#### [Work request]
Answer with a single number: how many lines in the listing below include "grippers"?

#### [Information supplied]

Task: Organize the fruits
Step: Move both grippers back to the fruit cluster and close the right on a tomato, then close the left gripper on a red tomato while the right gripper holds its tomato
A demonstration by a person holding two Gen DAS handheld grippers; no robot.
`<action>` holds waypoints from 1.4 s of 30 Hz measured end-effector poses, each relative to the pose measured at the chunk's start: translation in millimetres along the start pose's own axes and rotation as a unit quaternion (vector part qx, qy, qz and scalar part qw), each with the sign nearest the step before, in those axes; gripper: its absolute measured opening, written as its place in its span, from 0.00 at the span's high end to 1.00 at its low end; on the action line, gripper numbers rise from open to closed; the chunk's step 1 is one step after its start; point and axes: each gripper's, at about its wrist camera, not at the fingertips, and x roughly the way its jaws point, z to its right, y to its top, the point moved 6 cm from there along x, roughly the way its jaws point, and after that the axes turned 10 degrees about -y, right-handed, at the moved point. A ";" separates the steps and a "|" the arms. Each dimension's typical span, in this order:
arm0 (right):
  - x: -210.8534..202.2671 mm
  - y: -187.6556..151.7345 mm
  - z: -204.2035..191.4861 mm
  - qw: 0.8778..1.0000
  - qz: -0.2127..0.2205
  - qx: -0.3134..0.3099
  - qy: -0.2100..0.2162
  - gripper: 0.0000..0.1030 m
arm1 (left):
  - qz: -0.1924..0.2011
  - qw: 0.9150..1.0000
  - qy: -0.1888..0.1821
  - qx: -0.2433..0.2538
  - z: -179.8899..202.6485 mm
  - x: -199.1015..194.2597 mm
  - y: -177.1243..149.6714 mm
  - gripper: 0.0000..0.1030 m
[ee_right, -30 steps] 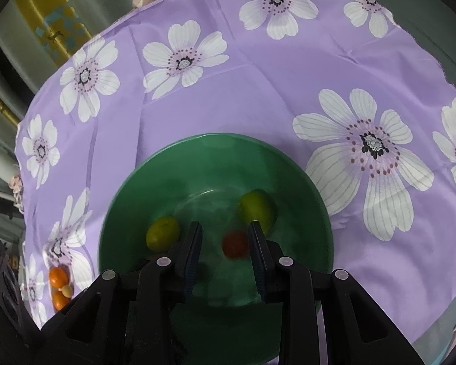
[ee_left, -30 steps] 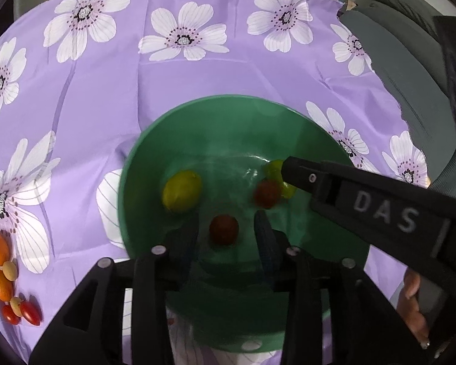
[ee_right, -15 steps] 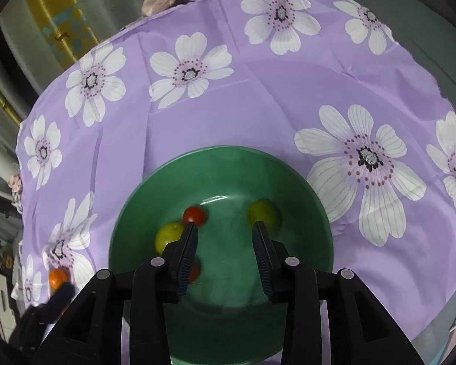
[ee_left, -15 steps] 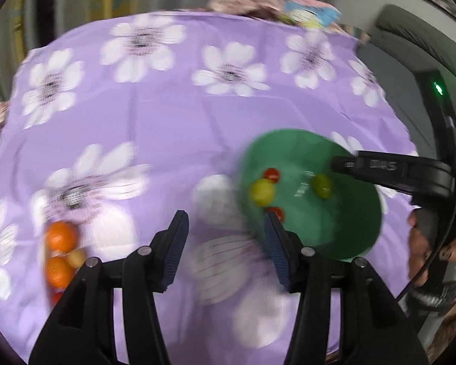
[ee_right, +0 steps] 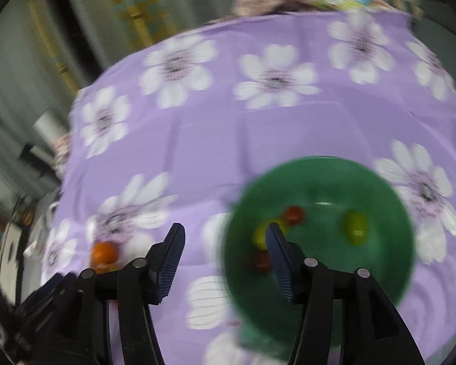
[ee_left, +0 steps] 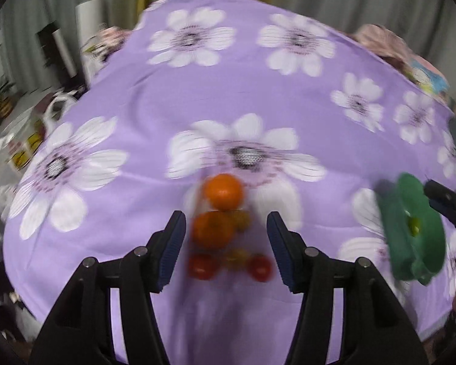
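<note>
Item: loose fruit cluster, left part of the purple flowered tablecloth (ee_left: 136, 121). Not yet collected. It comprises a far orange (ee_left: 223, 191), a near orange (ee_left: 211, 229) touching it, two small yellowish fruits (ee_left: 242, 219) beside and below the oranges, blurred, and two red tomatoes (ee_left: 202, 266) at the near edge of the cluster.

Item: left gripper (ee_left: 226, 246). Jaws are opening and empty; the cluster lies in the gap ahead of them, and no pad touches any fruit.

Item: right gripper (ee_right: 225, 254). Jaws are opening, nothing between the pads; it hangs over the left rim of the bowl.

Item: green bowl (ee_right: 389, 200), right of the cluster and well apart from it. Contents: a yellow-green fruit at left (ee_right: 260, 234), partly hidden by a jaw, two red tomatoes (ee_right: 294, 215), and a green fruit at right (ee_right: 355, 227).

Status, as judged: four pieces in the bowl, six left on the cloth; somewhat under half done. Next candidate appears to be a piece from the cluster, for the left gripper.
</note>
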 end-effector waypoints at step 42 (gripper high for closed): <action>67.7 -55.3 -79.6 0.985 -0.143 -0.052 0.081 0.72 | -0.091 0.996 0.020 0.001 -10.6 42.6 -38.0 0.66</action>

#### [Exercise answer]
2